The present invention relates to a frequency band extending device and method, an encoding device and method, a decoding device and method, and a program, whereby music signals can be played with higher sound quality due to the extension of frequency bands.A bandpass filter 13 divides an input signal into multiple sub-band signals, a feature amount calculating circuit 14 calculates feature amount using at least one of the multiple divided sub-band signals and the input signal, a high frequency sub-band power estimating circuit 15 calculates an estimated value of a high frequency sub-band power based on the calculated feature amount, a high frequency signal generating circuit 16 generates a high frequency signal component based on the multiple sub-band signals divided by the bandpass filter 13, and the estimated value of the high frequency sub-band power calculated by the high frequency sub-band power estimating circuit 15. A frequency band extending device 10 extends the frequency band of the input signal using a high frequency signal component. The present invention may be applied to a frequency band extending device, for example.
Legal claims defining the scope of protection. Each claim is shown in both the original legal language and a plain English translation.

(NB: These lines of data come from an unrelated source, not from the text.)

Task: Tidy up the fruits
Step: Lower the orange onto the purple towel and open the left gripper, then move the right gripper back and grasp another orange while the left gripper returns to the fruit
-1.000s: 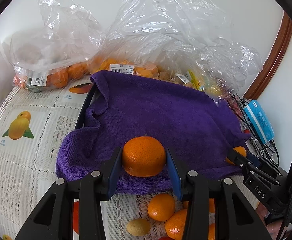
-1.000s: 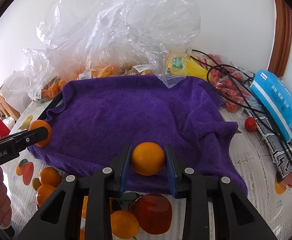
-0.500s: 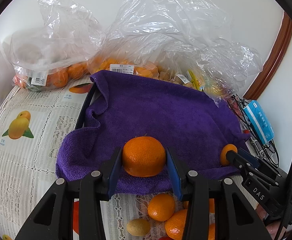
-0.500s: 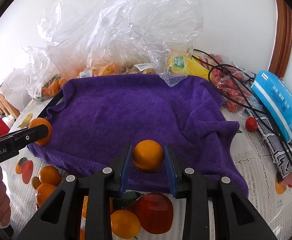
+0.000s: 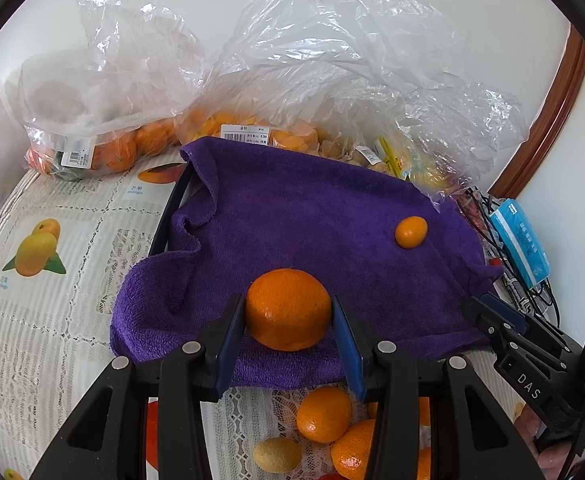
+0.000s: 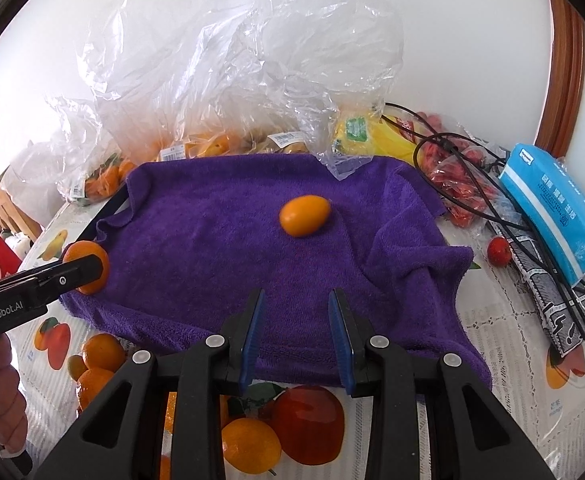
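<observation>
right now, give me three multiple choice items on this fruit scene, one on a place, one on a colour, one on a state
1. Where does the small oval fruit lie?
A. on the towel
B. in the right claw
C. inside a plastic bag

2. What colour is the towel?
A. green
B. purple
C. white

3. What state is the right claw in?
A. shut on an orange
B. open with nothing between its fingers
C. shut on the towel

Answers:
1. A, the fruit rests alone on the towel, apart from both claws.
2. B, the towel is purple in both views.
3. B, its blue pads stand apart with only towel behind them, while the left claw is shut on an orange.
</observation>
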A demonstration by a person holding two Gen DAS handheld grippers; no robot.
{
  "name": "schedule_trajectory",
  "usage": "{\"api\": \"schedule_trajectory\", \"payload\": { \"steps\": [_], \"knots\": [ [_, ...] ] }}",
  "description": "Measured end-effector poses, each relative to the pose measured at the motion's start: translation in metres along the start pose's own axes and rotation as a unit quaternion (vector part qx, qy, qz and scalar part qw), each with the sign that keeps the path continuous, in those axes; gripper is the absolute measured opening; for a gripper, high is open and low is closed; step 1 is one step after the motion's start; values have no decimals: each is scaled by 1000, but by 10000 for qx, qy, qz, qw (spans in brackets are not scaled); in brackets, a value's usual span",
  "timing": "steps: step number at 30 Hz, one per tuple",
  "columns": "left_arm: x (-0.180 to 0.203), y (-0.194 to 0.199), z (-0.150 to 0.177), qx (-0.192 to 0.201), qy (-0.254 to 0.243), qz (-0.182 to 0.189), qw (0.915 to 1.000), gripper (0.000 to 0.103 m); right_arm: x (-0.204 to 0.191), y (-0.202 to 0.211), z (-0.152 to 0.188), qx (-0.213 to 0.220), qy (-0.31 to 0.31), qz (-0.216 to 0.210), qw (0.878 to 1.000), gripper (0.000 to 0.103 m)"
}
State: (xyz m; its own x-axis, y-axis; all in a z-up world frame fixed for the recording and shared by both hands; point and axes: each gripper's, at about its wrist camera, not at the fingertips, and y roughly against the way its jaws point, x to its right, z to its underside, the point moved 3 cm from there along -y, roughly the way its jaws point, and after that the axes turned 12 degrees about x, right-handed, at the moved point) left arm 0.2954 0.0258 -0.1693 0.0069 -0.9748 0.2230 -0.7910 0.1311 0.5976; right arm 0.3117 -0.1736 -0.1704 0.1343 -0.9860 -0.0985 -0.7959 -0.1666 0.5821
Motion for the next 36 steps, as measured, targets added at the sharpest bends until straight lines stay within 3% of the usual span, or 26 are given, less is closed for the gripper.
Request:
{"api": "schedule_trajectory", "payload": {
  "steps": [9, 13, 17, 23, 36],
  "knots": [
    [4, 2, 0, 36, -54, 26, 10000, 41, 0, 1, 0, 30, 20, 2, 10000, 35],
    [2, 1, 0, 4, -2, 11, 10000, 46, -1, 2, 0, 32, 4, -4, 10000, 35],
    [1, 2, -1, 12, 12, -43, 10000, 50, -2, 4, -1, 68, 22, 13, 10000, 44],
    [-3, 8, -6, 115, 48, -77, 9999, 58, -4, 9, -4, 152, 10, 12, 9999, 45],
    [-7, 14, -8, 191, 57, -291, 9994, 60, -8, 25, -5, 390, 5, 76, 9992, 45]
  ]
}}
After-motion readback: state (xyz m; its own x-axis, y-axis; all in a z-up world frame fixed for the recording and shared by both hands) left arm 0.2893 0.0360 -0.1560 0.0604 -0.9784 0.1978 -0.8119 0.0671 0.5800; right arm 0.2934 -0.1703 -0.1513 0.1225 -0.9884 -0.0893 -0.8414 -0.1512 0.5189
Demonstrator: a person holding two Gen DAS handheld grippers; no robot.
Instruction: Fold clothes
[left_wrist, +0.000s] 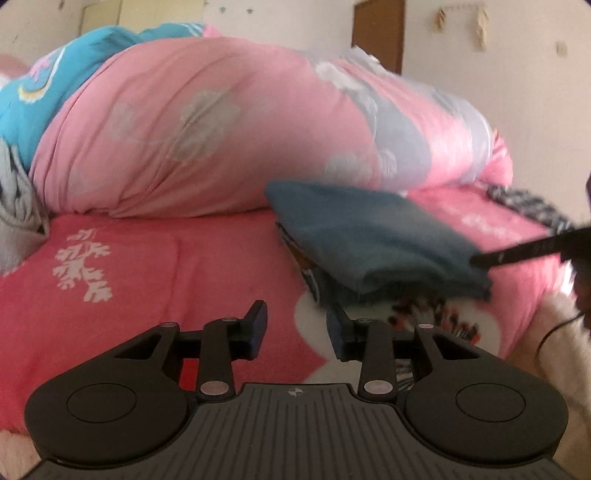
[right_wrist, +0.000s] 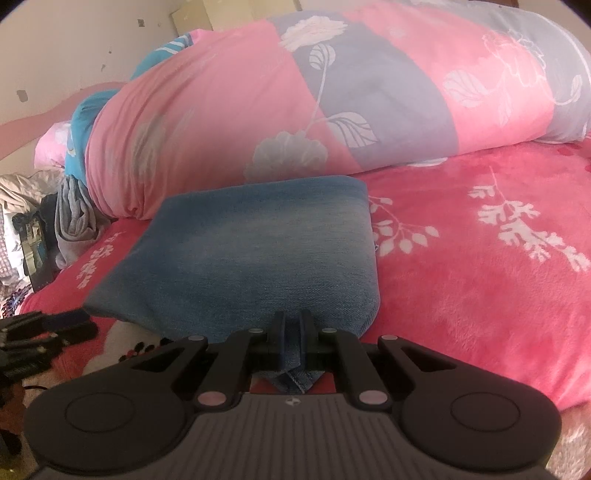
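Observation:
Folded blue jeans (right_wrist: 251, 251) lie on the pink bedspread (right_wrist: 480, 295), just in front of the rolled quilt. My right gripper (right_wrist: 293, 326) is shut on the near edge of the jeans, and a pinch of denim hangs out beneath the fingers. In the left wrist view the jeans (left_wrist: 369, 236) sit to the right, ahead of my left gripper (left_wrist: 299, 325). That gripper hovers over the bedspread (left_wrist: 166, 280), open, with nothing between its fingers. The right gripper (left_wrist: 532, 249) shows as a dark bar on the jeans' right end. The left gripper (right_wrist: 40, 332) appears at the left edge of the right wrist view.
A big rolled pink and grey floral quilt (right_wrist: 332, 92) fills the back of the bed, with a blue one (left_wrist: 55, 85) behind it. A patterned cloth (left_wrist: 424, 310) lies under the jeans. A grey garment (right_wrist: 74, 221) and clutter sit left. A white sleeve (left_wrist: 554, 343) is at right.

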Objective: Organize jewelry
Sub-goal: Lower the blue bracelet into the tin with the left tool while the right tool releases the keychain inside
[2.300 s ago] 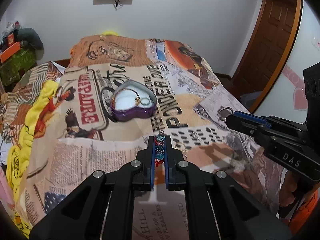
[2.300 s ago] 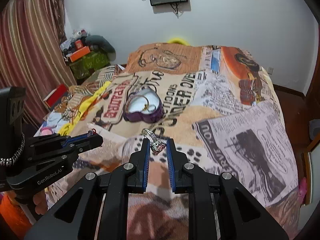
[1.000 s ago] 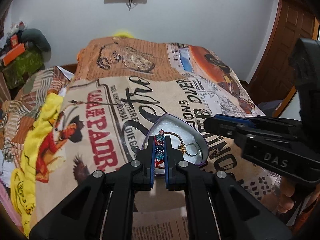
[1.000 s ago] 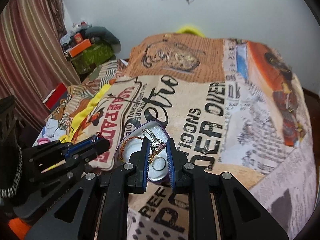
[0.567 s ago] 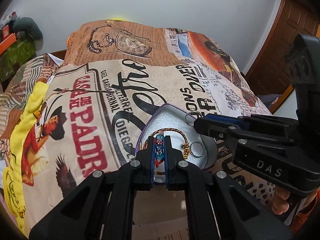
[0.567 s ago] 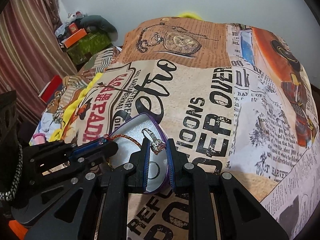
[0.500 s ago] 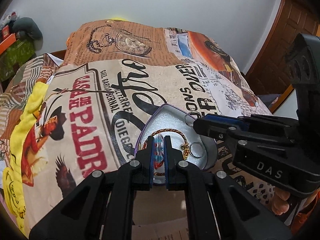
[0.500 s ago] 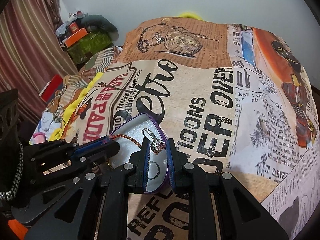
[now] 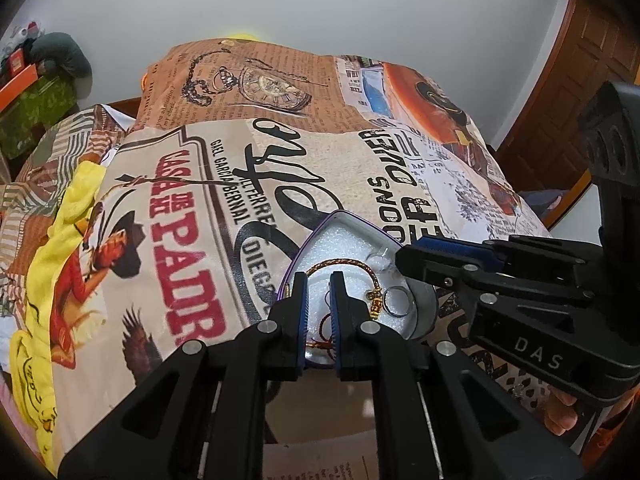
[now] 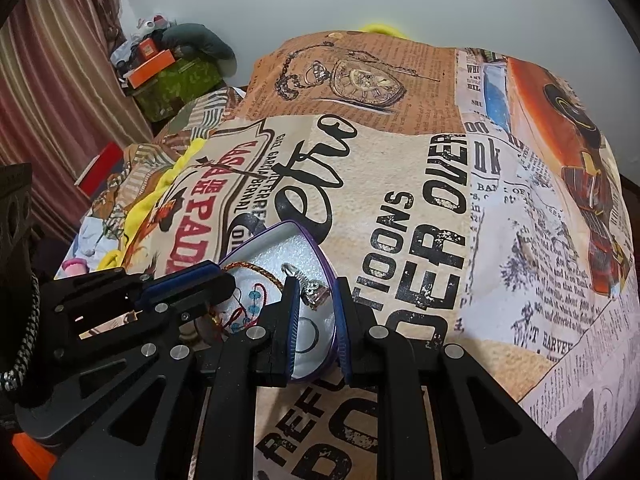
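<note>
The bed (image 9: pixel 192 208) with its printed newspaper-style cover fills both views, and the purple heart-shaped box (image 9: pixel 352 236) lies on it just ahead of both grippers. Half a second ago the left gripper (image 9: pixel 319 284) was closed on a red-and-blue beaded bracelet; now its jaws stand narrowly apart with nothing between them, and the beaded bracelet (image 10: pixel 250 308) lies on the white foam inside the box. The right gripper (image 10: pixel 316 292) has not changed: its jaws are still closed on a silver ring with a stone (image 10: pixel 310 286), held over the box's right side. The left view shows a braided gold-and-red bracelet (image 9: pixel 344 266) curving across the foam to a gold clasp, with a plain silver ring (image 9: pixel 396 300) lying beside the clasp; there the right gripper's fingers hide the held ring. The right view alone shows the dropped beads, just beside the left gripper's tip, and the held ring clearly; the plain ring appears there low between the right jaws.
</note>
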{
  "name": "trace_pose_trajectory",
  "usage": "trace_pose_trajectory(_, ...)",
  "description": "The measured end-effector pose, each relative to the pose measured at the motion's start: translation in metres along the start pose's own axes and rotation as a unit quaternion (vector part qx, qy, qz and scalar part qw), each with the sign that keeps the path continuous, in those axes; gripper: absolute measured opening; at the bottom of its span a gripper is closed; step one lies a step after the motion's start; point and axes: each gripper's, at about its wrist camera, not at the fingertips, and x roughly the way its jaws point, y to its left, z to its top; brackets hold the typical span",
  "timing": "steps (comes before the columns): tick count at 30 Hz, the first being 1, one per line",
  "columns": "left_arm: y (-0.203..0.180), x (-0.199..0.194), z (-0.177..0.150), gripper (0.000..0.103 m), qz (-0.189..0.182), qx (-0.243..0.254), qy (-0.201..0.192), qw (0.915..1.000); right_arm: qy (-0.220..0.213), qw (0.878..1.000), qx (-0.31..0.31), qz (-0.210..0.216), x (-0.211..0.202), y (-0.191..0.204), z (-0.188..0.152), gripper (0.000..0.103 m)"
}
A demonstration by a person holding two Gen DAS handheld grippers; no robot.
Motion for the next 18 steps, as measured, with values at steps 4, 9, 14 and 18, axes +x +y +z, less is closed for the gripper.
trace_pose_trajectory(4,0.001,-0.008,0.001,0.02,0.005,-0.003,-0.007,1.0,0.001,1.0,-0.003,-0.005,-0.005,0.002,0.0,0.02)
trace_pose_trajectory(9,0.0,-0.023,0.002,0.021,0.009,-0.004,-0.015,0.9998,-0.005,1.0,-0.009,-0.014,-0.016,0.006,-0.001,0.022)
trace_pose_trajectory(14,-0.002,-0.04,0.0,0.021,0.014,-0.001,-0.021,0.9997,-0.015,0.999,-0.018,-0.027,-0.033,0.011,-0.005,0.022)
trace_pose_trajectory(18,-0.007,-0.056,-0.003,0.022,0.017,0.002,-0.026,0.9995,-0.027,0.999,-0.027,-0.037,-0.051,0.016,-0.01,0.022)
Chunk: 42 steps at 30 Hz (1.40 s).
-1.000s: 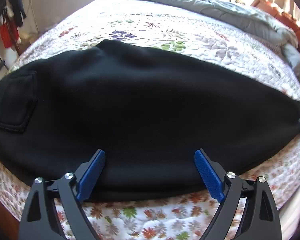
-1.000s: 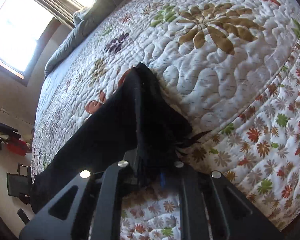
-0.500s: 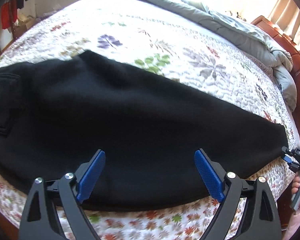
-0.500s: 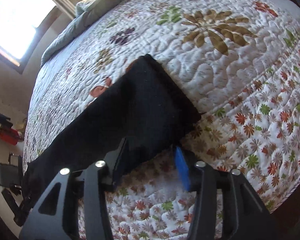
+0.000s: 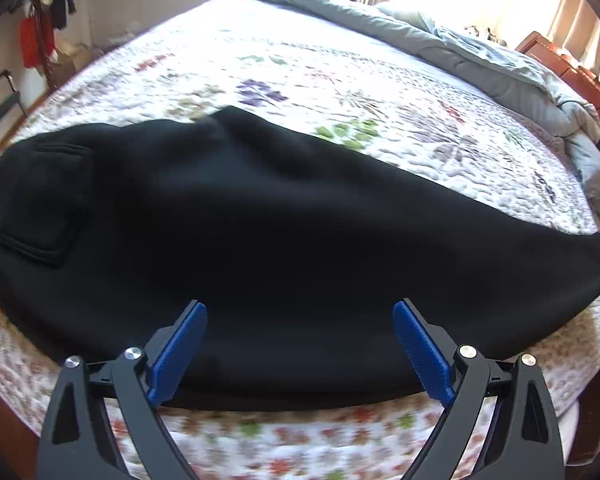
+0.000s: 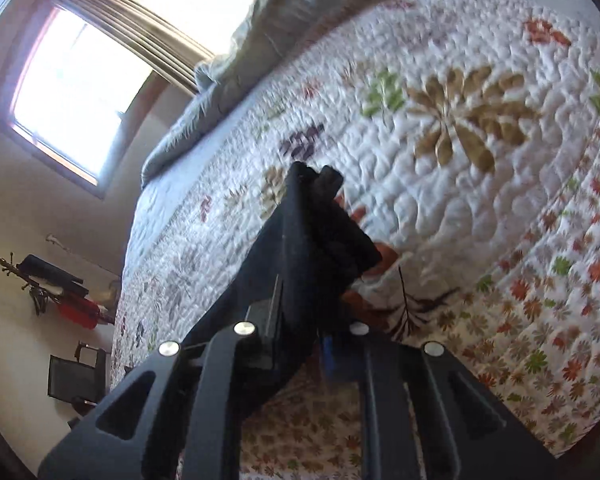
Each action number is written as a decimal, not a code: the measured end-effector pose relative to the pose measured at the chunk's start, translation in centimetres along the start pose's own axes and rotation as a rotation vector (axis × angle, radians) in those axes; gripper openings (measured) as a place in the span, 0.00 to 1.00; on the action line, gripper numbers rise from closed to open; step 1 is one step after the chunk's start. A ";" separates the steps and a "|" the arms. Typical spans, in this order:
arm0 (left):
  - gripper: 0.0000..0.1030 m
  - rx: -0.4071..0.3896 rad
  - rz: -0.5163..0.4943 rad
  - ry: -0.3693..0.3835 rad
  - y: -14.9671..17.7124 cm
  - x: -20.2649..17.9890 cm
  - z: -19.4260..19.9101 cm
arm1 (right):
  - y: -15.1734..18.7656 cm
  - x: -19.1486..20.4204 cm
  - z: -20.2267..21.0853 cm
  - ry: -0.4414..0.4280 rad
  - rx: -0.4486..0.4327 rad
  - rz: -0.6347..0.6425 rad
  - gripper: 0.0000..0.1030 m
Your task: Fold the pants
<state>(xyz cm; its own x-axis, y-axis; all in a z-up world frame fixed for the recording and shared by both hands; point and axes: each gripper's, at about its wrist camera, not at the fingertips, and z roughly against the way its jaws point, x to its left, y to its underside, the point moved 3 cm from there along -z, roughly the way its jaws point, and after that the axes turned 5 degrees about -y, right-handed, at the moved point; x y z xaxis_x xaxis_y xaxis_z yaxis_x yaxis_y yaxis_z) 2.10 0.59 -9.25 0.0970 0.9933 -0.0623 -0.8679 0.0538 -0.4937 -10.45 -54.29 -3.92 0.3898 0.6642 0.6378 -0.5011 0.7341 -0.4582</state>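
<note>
Black pants (image 5: pixel 280 240) lie lengthwise along the near edge of a bed, folded in half, with a back pocket (image 5: pixel 40 216) at the left end. My left gripper (image 5: pixel 300 344) is open, its blue pads (image 5: pixel 178 346) spread over the pants' near edge at mid-length, holding nothing. My right gripper (image 6: pixel 312 344) is shut on the leg-end of the pants (image 6: pixel 320 236), which bunches up between its jaws and is lifted off the quilt. The pads are mostly hidden by the cloth.
The bed has a white floral quilt (image 5: pixel 340 92) (image 6: pixel 480 168). A grey duvet (image 5: pixel 480 56) is bunched along the far side by the window. A wooden bed frame (image 5: pixel 572 68) stands at the right. A chair and a clothes rack (image 6: pixel 72 372) stand by the wall.
Half a second ago my right gripper was open around the pants' hem; now it is shut on it and lifting it. The left gripper stays open and has shifted slightly.
</note>
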 end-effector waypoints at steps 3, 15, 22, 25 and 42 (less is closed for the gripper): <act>0.92 0.051 0.018 -0.005 0.7 0.9 -1.7 | 0.4 -1.6 -1.7 0.101 0.050 -0.025 0.12; 0.93 0.018 0.117 0.031 -0.2 4.0 -0.1 | 1.5 7.4 -1.3 0.188 0.073 0.206 0.12; 0.93 -0.013 0.141 0.017 -0.9 5.9 1.1 | 6.4 21.4 -4.0 0.084 0.120 0.500 0.13; 0.93 -0.014 0.165 0.015 -0.6 7.0 1.2 | 9.3 26.1 -6.1 0.041 0.159 0.598 0.13; 0.93 -0.004 0.265 0.013 0.3 11.0 1.7 | 27.6 33.8 -19.3 0.004 0.499 0.889 0.13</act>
<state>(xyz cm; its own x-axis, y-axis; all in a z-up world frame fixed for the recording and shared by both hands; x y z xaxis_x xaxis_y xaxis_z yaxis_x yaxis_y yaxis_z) 2.11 11.71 -8.59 -0.1268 0.9713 -0.2014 -0.8619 -0.2084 -0.4624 3.78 -8.84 -7.00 -0.2785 0.9415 0.1897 -0.8752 -0.1675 -0.4539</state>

1. An encoding device comprising: sub-band dividing means configured to divide an input signal into a plurality of sub-bands, and to generate a low frequency sub-band signal made up of a plurality of sub-bands at a low frequency side and a high frequency sub-band signal made up of a plurality of sub-bands at a high frequency side; feature amount calculating means configured to calculate feature amount that expresses a feature of said input signal, using at least one of said low frequency sub-band signal generated by said sub-band dividing means, and said input signal; pseudo high frequency sub-band power calculating means configured to calculate a pseudo high frequency sub-band power that is a pseudo power of said high frequency sub-band signal based on said feature amount calculated by said feature amount calculating means; pseudo high frequency sub-band power difference calculating means configured to calculate a high frequency sub-band power that is the power of said high frequency sub-band signal from said high frequency sub-band signal generated by said sub-band dividing means, and to calculate pseudo high frequency sub-band power difference that is difference as to said pseudo high frequency sub-band power calculated by said pseudo high frequency sub-band power calculating means; high frequency encoding means configured to encode said pseudo high frequency sub-band power difference calculated by said pseudo high frequency sub-band power difference calculating means to generate high frequency encoded data; low frequency encoding means configured to encode a low frequency signal that is a low frequency signal of said input signal to generate low frequency encoded data; and multiplexing means configured to multiplex said low frequency encoded data generated by said low frequency encoding means, and said high frequency encoded data generated by said high frequency encoding means to obtain an output code string.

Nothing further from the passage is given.